“Know thyself”, a Delphic maxim says. In the 2.5 millennia since this maxim was first recorded, popular ideas around self-knowledge have shifted dramatically. Where once we may have consulted an oracle, we now take personality tests online, track our steps, calculate our calorie intake. In the era of data, the potential for “self knowledge” is vast. But sending your saliva sample to a genomics company is like speaking to an oracle once more. Our genes allow us to peer into our past, and make predictions about our future health, and which treatments we’ll respond best to.
Genomic data research is still in its infancy, relatively speaking- and there are still major questions that need to be answered before this field can reach maturation.
What is the Current State of Play in Genomics Research?
After the completion of the Human Genome project, the thirteen-year long public research to decode the genes of humanity, in 2003, startups have popped up who analyse the DNA of customers. Initially, many of the tests of these companies were a fun curiosity, allowing users to discover their genetic makeup and ethnicities.
Such kits only scraped the surface of what genomic sequencing was capable of. We can foresee a future where our genomes are used to identify which diseases we have a particularly high risk of contracting, and even to personalise treatment plans and medication.
However, we are not there yet. Genomics is still in its nascency, and much more diverse DNA-sets need to be researched before healthcare can be revolutionised. There’s also several significant obstacles to widespread genomic data adoption.
Costs vs. Privacy: How Do We Make Genome Sequencing Widely Available Without Compromising on Security?
Perhaps the most obvious barrier to widespread use of genomic data is cost. Initially, genome sequencing cost over $100 million per genome. To circumvent this, startups just looked at part of the genes. This is method, genotyping, is limited and often inaccurate. People who would want to find their roots, got answers as vague as ‘somewhere in Asia’, or were told they could have a grandparent from the other side of the world, when in fact that wasn’t the case. “It is like reading one letter from each chapter and then making a conclusion about the book,” says co-founder Dennis Grishin of Nebula Genomics.
Companies have emerged which allow for full genome sequencing for around $1,000- but this cost is still prohibitive for most people. Nebula Genomics came up with a new model to drive down costs without driving up prices: let researchers pay for the sequencing, in return for data cess. Users can see requests from researchers who want to use their data and grant them permission. In exchange the users get tokens which they can use to access extra tests, and discover more about their genome.

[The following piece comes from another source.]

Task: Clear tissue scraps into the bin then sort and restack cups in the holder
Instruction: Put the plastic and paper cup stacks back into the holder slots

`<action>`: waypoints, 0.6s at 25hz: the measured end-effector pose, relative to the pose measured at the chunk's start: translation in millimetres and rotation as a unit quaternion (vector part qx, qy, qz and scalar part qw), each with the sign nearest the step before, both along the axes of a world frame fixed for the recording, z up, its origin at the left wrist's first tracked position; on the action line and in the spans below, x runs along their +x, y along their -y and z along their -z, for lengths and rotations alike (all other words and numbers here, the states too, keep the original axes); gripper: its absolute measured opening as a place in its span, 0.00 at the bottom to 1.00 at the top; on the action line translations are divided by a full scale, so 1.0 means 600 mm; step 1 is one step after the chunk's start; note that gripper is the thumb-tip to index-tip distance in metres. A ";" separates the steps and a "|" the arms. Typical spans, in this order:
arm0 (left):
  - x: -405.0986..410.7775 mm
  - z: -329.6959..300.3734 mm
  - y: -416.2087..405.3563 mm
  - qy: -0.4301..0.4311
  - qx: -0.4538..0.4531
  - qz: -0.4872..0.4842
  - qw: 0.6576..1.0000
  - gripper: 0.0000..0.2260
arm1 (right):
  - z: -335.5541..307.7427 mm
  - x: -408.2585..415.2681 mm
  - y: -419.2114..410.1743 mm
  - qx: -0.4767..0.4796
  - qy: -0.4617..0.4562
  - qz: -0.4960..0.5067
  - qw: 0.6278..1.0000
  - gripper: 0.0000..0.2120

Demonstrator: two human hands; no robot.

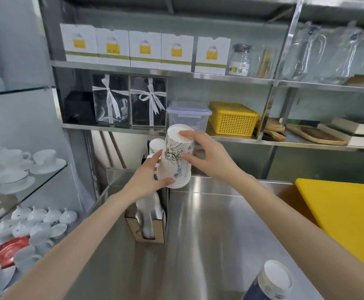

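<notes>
Fingers of the left hand point(148, 180) clasp the rim end of an upturned stack of white printed paper cups point(176, 156); the right hand point(207, 156) pinches its base, above the brown cardboard cup holder point(148, 226). A tilted stack could snag the slot and topple.

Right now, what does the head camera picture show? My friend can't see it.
Two bare hands, the left hand and the right hand, hold an upside-down stack of white paper cups with a black drawing above a cup holder on a steel counter. Shelves behind hold boxes, and a yellow basket sits there.
</notes>
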State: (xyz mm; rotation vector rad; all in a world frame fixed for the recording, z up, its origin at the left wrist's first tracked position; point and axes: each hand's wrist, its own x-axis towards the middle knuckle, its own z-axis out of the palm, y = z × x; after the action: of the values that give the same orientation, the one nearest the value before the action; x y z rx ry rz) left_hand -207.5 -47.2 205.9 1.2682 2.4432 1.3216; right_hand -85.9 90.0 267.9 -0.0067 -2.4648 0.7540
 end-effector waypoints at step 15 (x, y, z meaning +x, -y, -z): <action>-0.245 -0.060 -0.071 -0.038 0.007 -0.020 0.999 0.36 | -0.059 -0.257 -0.056 0.047 -0.001 0.035 0.998 0.22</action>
State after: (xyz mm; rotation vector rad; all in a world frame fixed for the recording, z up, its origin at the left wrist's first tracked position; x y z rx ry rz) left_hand -354.6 -4.7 241.7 1.3032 2.5275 1.3267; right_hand -240.2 123.8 303.2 -0.0564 -2.4813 0.6075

Are the Privacy Scares Real?
Only a few months ago, one of the largest players in the B2C genome sequencing space FamilyTreeDNA admitted to sharing customers’ data with the FBI. They are far from the only company to face backlash and discomfort around their data practices; 23andme signed a $300 million deal with pharmaceutical GlaxoSmithKline, to develop drugs based on the genetics dataset of 23andme. While customers have signed and consented to their data being used for research purposes, the lack of autonomy over exactly where their data goes has left a bad taste in the mouths of many customers.
Aside from in-house data practices, genomic data companies are also vulnerable to data breaches. Last June, hackers got to 92 million accounts of MyHeritage. They only accessed encrypted emails and passwords and not genetic data, but it is reason for concern. “It is a real issue”, says Grishin. “Genetic discrimination is a risk when data gets compromised and falls into the wrong hands.” What if your insurer knows you have a high risk of getting sick early in life? Or a future employer?
From the very start of of decoding the genes of humanity this has been a concern. To address this, researchers of Human Genome project processed only a few of the collected DNA-samples and protected the donor identities. Donors nor scientists could know whose DNA was sequenced. Similarly, Nebula Genomics uses encryption of the data and shares the material with researchers through blockchain, in order to protect sensitive information from falling into the wrong hands.
“We see that people do want to share their data, but in a controllable way”, says Grishin. This might be crucial to gain trust of customers, which are fed up with companies selling their information without their knowledge.
Still, the question remains if this will be enough to convince more users to give their genetic material. Getting rewarded for sharing it and seeing how they can contribute to revolutionising healthcare in a controllable way, will surely help. But the dilemma remains whether people will be comfortable to share information that can never be completely anonymous. “Everything is there”, says Grishin. “your hair colour, skin colour, the whole picture of you.”